Work order:
Copy out each line below that has the word "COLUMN" in it.

Input data:
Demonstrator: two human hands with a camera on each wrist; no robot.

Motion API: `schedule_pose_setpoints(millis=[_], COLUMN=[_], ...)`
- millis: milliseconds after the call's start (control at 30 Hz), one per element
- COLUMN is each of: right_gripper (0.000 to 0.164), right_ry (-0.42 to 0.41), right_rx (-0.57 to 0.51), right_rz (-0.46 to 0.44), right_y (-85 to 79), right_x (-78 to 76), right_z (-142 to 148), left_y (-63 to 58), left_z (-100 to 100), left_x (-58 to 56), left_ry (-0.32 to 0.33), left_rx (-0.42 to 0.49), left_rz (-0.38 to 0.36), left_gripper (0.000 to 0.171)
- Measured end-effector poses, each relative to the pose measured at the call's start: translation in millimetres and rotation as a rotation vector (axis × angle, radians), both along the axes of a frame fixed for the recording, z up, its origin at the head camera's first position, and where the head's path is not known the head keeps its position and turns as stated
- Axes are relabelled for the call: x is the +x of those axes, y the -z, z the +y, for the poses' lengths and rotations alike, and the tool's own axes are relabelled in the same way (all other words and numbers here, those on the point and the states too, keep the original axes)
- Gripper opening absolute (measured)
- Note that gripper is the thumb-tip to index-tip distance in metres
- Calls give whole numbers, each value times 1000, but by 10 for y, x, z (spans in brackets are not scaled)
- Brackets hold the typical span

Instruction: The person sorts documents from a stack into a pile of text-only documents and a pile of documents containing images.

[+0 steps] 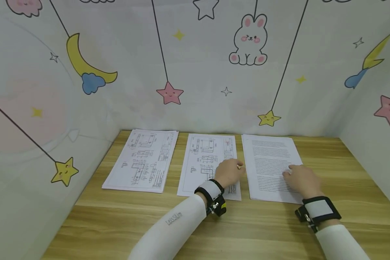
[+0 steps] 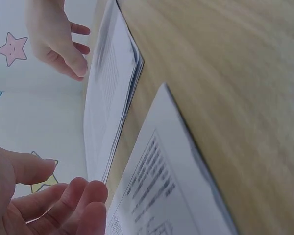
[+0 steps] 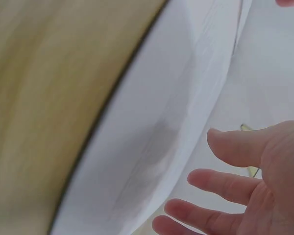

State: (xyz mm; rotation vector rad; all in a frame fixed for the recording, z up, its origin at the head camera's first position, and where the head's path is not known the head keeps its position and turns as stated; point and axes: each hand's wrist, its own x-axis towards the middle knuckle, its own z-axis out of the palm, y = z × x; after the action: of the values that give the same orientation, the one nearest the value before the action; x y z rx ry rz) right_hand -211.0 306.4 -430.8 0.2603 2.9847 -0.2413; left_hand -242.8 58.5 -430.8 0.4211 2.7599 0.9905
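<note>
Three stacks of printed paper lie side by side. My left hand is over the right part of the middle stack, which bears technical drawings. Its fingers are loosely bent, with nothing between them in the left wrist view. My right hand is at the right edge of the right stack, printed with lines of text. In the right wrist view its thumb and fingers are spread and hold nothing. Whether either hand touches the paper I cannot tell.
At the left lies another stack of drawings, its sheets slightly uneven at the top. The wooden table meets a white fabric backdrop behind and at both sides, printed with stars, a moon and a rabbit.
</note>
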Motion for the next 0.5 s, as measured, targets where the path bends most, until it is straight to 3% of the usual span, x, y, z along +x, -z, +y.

Expected answer:
Motion API: `schedule_pose_setpoints(millis=[_], COLUMN=[_], ...)`
- COLUMN is each of: right_gripper (0.000 to 0.164), right_ry (-0.42 to 0.41), right_rx (-0.57 to 0.51), right_rz (-0.46 to 0.44), right_y (-85 to 79), right_x (-78 to 76), right_z (-142 to 148), left_y (-63 to 58), left_z (-100 to 100), left_x (-58 to 56), left_ry (-0.32 to 0.33), left_rx (-0.42 to 0.49), left_rz (-0.38 to 0.36), left_gripper (0.000 to 0.171)

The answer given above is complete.